* _Task to complete_
Identify all lines in the listing that include the word "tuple", and copy them out.

======== Exercise inputs

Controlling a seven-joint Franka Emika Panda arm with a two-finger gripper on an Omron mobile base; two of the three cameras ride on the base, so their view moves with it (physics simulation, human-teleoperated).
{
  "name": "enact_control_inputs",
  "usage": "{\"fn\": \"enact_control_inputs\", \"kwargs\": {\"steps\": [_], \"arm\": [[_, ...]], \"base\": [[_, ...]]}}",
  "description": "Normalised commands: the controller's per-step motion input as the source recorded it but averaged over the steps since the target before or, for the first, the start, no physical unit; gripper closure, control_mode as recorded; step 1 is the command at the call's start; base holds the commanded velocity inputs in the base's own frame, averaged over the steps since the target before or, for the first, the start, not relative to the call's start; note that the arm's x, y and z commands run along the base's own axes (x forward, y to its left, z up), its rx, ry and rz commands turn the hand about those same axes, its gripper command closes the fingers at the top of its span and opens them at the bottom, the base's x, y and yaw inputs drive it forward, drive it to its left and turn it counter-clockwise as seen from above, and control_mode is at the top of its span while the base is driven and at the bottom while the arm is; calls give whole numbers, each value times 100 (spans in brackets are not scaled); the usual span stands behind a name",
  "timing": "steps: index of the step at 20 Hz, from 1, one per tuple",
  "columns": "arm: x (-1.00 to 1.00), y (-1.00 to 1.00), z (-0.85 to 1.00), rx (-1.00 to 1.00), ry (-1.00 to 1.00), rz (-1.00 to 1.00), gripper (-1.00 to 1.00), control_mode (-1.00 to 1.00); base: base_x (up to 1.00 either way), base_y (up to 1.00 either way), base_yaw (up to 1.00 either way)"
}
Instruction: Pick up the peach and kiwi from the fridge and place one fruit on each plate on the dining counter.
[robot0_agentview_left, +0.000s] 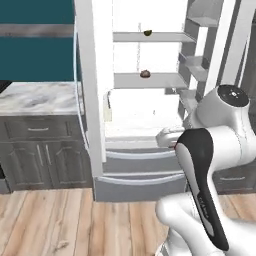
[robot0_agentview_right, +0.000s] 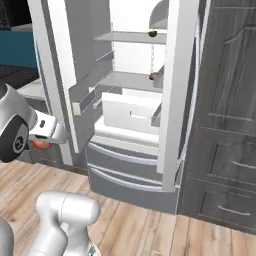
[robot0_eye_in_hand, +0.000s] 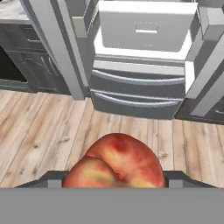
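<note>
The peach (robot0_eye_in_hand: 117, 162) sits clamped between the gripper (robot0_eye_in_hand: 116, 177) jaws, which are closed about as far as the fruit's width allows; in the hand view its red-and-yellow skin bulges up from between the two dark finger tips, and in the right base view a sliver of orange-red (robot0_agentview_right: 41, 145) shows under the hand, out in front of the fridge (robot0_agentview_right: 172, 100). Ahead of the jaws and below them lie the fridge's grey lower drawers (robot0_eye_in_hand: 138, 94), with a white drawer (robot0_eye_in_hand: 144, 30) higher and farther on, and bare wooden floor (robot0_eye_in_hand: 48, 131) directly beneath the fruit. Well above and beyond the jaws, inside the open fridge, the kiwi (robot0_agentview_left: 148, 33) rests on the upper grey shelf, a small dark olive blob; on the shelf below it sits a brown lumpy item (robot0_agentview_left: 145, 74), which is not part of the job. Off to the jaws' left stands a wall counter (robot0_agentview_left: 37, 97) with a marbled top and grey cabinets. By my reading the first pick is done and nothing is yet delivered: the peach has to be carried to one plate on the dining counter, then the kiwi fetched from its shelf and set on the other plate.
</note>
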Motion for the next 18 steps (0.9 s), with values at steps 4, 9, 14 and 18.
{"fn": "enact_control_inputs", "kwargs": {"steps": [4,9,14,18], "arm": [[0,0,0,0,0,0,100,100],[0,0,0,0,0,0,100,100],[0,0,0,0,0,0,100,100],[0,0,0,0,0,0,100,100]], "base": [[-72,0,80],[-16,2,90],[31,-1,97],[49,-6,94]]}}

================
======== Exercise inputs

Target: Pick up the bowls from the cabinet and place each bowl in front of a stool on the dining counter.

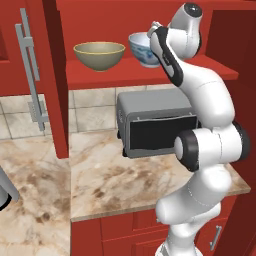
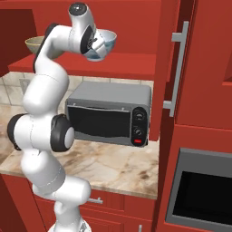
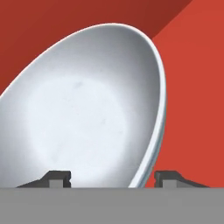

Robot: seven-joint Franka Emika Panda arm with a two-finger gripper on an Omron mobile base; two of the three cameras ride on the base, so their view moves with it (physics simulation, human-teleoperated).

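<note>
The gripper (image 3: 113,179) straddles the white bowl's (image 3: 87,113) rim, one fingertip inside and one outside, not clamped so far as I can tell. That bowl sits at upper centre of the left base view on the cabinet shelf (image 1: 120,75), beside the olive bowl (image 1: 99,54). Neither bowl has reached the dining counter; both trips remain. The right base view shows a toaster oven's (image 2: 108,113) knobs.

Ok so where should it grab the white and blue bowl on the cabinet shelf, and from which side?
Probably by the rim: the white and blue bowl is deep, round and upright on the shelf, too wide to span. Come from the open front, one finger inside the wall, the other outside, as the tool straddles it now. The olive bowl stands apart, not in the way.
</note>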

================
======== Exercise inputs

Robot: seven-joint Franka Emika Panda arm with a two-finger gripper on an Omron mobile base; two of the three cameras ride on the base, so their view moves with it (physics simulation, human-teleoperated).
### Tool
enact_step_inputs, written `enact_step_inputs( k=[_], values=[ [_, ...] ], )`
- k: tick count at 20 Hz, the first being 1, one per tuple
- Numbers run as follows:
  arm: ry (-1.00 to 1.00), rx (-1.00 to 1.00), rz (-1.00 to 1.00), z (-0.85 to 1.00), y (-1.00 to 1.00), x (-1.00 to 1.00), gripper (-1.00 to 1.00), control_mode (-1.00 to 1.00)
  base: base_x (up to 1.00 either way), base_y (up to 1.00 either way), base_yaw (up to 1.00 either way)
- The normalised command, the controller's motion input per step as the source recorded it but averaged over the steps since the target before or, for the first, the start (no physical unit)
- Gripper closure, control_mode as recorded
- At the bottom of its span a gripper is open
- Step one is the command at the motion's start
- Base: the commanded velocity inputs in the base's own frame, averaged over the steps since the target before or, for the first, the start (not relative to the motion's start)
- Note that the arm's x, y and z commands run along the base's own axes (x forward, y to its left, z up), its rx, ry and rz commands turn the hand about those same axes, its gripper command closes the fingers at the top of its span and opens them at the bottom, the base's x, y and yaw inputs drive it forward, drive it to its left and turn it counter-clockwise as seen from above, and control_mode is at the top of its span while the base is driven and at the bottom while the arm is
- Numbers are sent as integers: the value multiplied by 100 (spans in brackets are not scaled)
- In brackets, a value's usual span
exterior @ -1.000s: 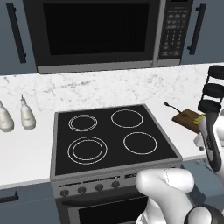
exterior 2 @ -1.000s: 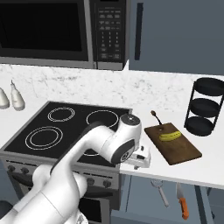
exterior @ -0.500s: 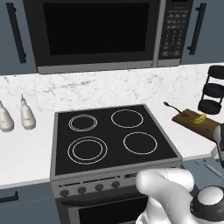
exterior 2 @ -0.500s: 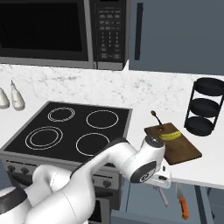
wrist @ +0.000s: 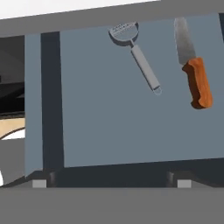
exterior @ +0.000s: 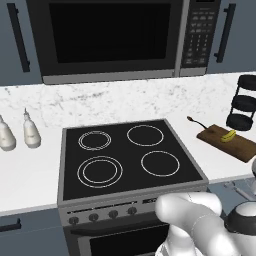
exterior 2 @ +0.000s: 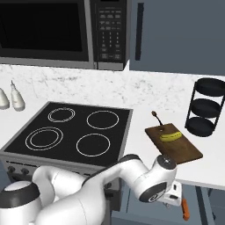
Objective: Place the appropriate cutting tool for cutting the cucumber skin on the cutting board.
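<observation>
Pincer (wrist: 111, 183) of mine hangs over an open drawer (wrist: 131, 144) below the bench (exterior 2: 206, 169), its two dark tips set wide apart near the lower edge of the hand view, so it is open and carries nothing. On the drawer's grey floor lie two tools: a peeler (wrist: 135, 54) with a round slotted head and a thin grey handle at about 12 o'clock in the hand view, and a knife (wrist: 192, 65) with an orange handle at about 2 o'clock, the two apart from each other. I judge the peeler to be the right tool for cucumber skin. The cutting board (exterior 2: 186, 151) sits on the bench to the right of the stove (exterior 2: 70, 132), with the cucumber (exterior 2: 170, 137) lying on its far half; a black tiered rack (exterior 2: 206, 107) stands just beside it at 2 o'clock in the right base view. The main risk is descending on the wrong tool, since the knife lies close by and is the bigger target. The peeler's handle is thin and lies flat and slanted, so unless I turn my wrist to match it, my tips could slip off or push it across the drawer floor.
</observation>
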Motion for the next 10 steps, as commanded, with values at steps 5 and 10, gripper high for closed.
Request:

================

* _Response for this exercise_
  "timing": "steps: index of the step at 20 Hz, from 1, one per tuple",
- k: tick count at 20 Hz, the first being 1, one per tuple

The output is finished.